- **Requirement**:
Produce as output only the lines below starting at the line with "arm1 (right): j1" and continuing through the line with "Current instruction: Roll", each one exactly as written.

===== Raw data

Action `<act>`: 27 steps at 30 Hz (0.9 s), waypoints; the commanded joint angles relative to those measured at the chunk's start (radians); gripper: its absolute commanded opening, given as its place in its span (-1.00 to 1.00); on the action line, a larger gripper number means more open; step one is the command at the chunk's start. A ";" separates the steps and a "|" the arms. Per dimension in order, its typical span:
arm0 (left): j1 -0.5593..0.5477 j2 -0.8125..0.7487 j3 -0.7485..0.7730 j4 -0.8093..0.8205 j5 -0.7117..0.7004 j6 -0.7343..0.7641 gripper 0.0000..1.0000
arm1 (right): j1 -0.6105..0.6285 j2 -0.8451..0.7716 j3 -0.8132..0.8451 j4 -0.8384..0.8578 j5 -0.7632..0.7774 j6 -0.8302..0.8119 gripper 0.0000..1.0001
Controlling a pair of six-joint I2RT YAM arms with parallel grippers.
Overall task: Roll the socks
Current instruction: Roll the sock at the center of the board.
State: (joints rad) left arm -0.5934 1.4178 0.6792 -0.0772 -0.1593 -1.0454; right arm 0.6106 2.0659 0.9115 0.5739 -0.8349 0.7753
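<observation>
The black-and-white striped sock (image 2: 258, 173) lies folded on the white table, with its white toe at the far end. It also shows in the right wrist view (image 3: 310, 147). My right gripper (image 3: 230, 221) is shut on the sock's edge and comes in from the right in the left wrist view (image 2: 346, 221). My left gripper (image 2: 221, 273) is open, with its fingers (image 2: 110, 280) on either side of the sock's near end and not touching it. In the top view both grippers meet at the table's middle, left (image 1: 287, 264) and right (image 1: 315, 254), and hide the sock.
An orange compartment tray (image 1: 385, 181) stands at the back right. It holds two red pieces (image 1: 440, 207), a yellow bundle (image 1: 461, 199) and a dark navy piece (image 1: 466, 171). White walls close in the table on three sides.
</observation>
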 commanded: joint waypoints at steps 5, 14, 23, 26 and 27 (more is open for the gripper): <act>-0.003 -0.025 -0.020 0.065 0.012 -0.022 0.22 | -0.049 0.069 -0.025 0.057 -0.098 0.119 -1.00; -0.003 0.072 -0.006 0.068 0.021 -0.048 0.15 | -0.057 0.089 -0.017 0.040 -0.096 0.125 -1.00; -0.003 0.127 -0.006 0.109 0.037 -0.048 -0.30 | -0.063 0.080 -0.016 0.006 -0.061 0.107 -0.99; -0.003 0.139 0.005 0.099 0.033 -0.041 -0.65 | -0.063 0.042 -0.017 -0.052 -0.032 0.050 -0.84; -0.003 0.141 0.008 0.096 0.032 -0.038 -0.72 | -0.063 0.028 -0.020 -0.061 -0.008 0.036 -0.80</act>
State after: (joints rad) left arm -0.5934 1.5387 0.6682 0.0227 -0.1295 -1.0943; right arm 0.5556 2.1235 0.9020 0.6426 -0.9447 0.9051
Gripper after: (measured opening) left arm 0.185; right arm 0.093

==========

- **Response for this exercise**:
arm1 (right): j1 -0.6105..0.6285 j2 -0.8451..0.7716 j3 -0.8132..0.8451 j4 -0.8384..0.8578 j5 -0.7632..0.7774 j6 -0.8302..0.8119 gripper 0.0000..1.0001
Controlling a pair of six-joint I2RT YAM arms with parallel grippers.
Overall task: Roll the socks
Current instruction: Roll the sock at the center of the board.

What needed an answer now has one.